The Wireless Contractors Association (WCA) seeks a summons requiring defendant subcontractor New Age Telecom to show cause within 20 days why its four claims of lien against the plaintiff totaling more than $84,000 in unpaid balances shouldn’t be vacated, said WCA's Feb. 13 complaint (docket 16-2023-CA-000911-XXXX-MA) in the 4th Judicial Circuit Court in Duval County, Florida. WCA signed a Sept. 1 contract for New Age to furnish “certain construction services” on WCA’s projects on an “as-needed basis,” it said. In each of four WCA projects, which appear from attached purchase orders to be for Dish Network installations in and around Jacksonville, New Age “failed to satisfy all contractual conditions precedent in order to be entitled to payment,” it said. New Age files the claims of lien “notwithstanding its material breach of the parties’ agreement and failure to complete its scope of work,” it said. New Age “abandoned” each of the four projects, and WCA was forced to hire another subcontractor to complete New Age’s “scope of work,” it said. The claims of lien are “invalid and unenforceable,” it said. If New Age doesn't respond to the show cause summons, WCA seeks an order vacating and canceling the liens of record and awarding WCA costs and attorney’s fees, plus any relief the court “deems proper,” it said. WCA's website says it specializes in tower services, small-cell distribution, 5G upgrades and site "acquisition and integration." New Age's website says it's a specialist in "structured cabling," among other communications and security services.

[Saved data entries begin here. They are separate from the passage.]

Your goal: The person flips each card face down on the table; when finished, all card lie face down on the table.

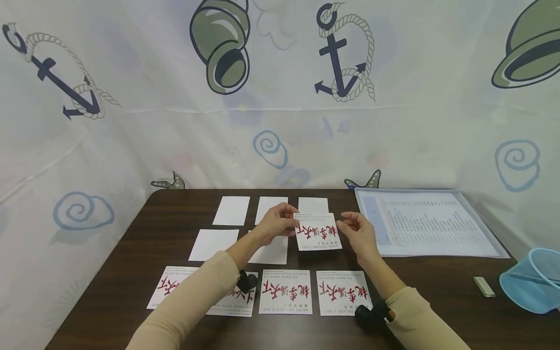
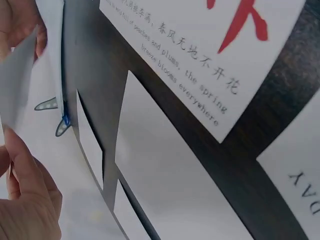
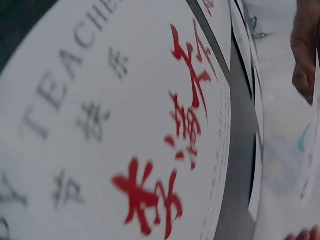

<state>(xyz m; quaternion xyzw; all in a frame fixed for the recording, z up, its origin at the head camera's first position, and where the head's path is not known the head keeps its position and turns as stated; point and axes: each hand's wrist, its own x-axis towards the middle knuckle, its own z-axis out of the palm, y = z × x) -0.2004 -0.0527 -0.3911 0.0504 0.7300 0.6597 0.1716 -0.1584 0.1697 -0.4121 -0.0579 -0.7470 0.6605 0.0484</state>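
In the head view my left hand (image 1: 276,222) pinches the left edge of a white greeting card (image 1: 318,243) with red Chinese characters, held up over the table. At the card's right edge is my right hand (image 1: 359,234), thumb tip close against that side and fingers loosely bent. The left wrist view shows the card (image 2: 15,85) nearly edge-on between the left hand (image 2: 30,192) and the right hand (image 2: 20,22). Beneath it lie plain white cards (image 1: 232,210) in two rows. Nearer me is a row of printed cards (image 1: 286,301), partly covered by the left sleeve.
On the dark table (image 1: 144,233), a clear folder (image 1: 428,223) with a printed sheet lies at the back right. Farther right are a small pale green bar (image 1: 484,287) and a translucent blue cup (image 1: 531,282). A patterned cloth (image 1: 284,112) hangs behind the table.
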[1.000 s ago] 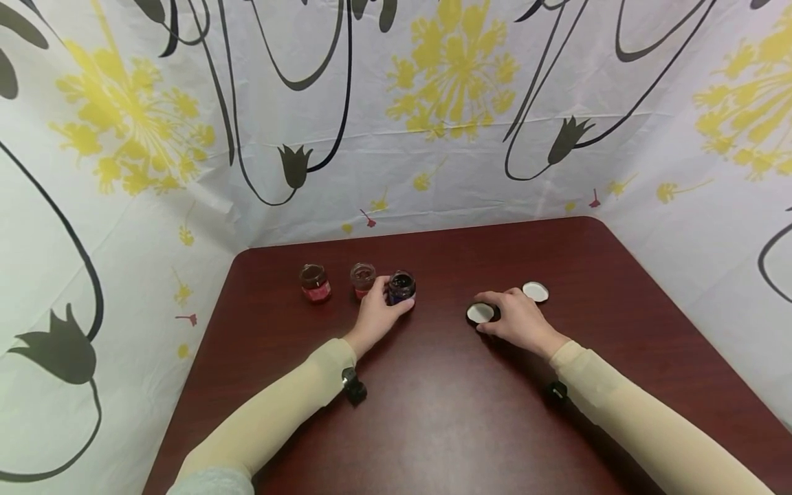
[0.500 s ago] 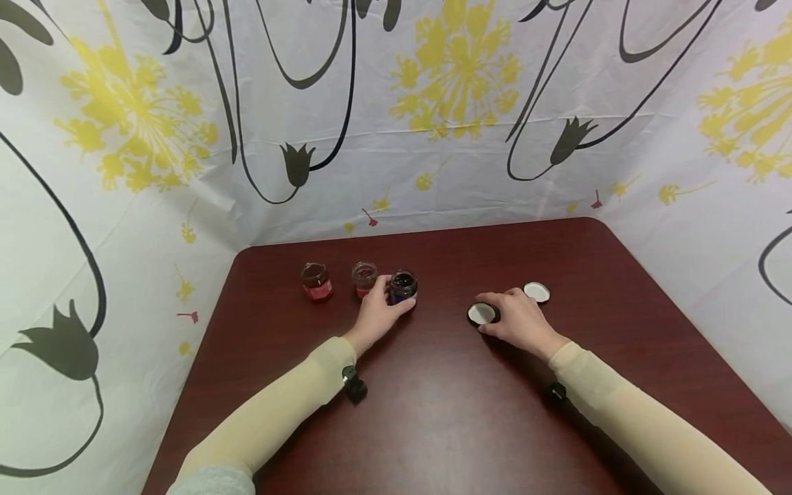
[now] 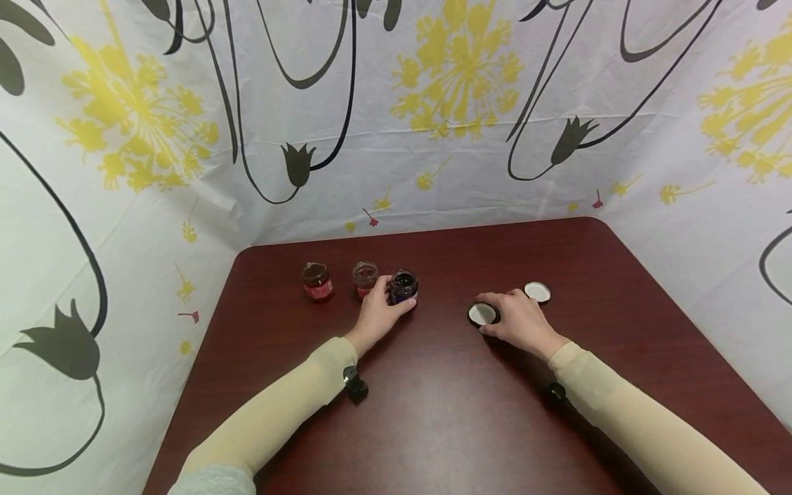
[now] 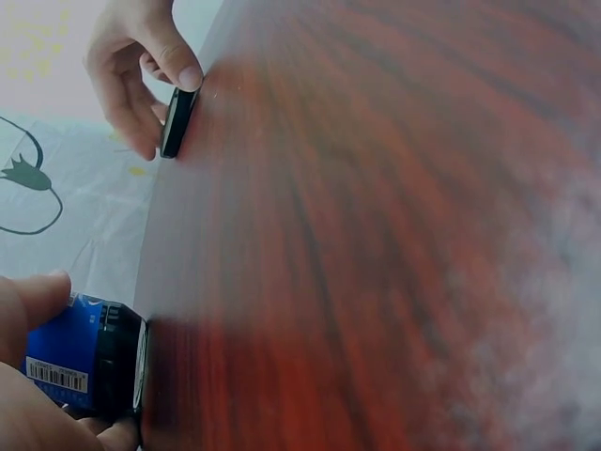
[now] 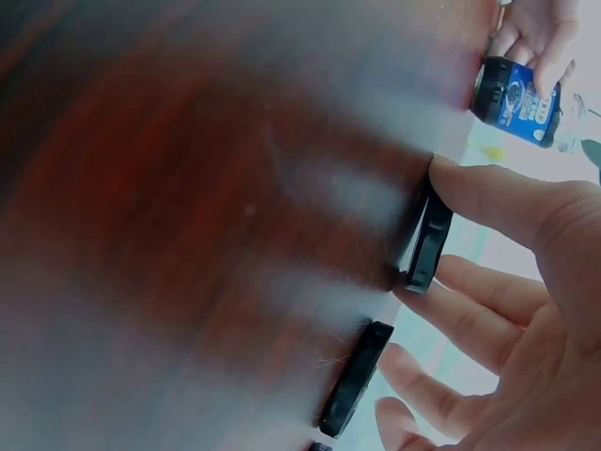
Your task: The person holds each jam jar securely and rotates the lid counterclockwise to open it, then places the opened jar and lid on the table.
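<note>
My left hand (image 3: pixel 379 307) grips an open glass jar (image 4: pixel 70 352) with a blue label and dark contents, upright on the table. In the head view, the jar's round mouth (image 3: pixel 405 280) faces up, and the fingers partly cover its side. Further right, my right hand (image 3: pixel 520 322) pinches a black lid (image 5: pixel 432 240) by its edge between thumb and fingers. Its white inside (image 3: pixel 482 314) faces up, at or just above the tabletop. Another lid (image 3: pixel 537 292), white inside up, lies just beyond that hand.
Left of the held jar stand two more open jars with reddish labels, a lighter one (image 3: pixel 365 276) close to the left hand and a darker one (image 3: pixel 318 282) farther left. The dark red table (image 3: pixel 427 412) ends at a patterned cloth (image 3: pixel 383 185) behind. A third dark piece (image 5: pixel 320 447) shows at the right wrist view's bottom edge.
Both hands keep their holds on the jar and the lid. The whole head view has shifted very slightly; nothing else visibly moves.
</note>
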Motion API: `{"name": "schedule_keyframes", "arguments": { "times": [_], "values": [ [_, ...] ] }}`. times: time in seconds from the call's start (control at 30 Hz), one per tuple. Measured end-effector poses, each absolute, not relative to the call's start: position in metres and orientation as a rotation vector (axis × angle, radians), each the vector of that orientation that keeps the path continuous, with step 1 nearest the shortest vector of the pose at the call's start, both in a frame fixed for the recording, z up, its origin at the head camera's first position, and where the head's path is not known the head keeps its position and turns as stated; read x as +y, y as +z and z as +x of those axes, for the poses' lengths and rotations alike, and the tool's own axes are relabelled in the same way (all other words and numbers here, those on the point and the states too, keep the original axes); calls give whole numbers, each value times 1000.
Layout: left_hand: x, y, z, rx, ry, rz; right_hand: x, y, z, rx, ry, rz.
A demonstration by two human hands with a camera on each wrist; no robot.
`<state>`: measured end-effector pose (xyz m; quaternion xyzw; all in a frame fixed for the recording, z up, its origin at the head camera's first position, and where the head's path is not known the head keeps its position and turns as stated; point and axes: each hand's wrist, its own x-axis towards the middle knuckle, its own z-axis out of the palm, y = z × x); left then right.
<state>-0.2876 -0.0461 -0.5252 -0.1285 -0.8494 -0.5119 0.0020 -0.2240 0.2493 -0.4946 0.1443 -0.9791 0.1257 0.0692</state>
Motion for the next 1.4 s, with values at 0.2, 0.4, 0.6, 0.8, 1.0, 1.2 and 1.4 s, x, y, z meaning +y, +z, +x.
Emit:
{"name": "schedule_keyframes", "arguments": {
  "times": [0.2,0.4,0.6,0.8,1.0,1.2,1.4],
  "values": [
    [-46,-525,-287,-2663,-1617,-404,250,-494,-224,-2950,389,436],
    [-46,-526,-287,-2660,-1611,-408,251,-495,-223,-2946,396,436],
    [-46,-526,-286,-2656,-1604,-413,250,-494,-222,-2949,404,434],
    [-46,-525,-285,-2643,-1612,-407,250,-495,-224,-2947,408,432],
    [-47,-523,-284,-2648,-1585,-384,249,-495,-225,-2936,406,437],
    [-52,-522,-280,-2662,-1566,-378,245,-495,-226,-2943,409,433],
    [-59,-520,-268,-2684,-1573,-389,244,-492,-227,-2951,420,428]
  ]
}}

T-Mobile agreed with three Bronx landlords to the voluntary dismissal with prejudice of their rooftop antenna dispute, said their stipulation Friday (docket 1:22-cv-08369) in U.S. District Court for Southern New York. Each party will bear its own attorneys’ fees, costs and expenses, it said. T-Mobile said it tried unsuccessfully for months to get the buildings from which it leases rooftop space to sign the New York Fire Department paperwork required for the carrier to access those rooftops and upgrade its wireless antenna facilities (see 2210270004). The landlords said they rebuffed the requests for fear T-Mobile was trying to use the FDNY paperwork request as a ploy to grab more rooftop space.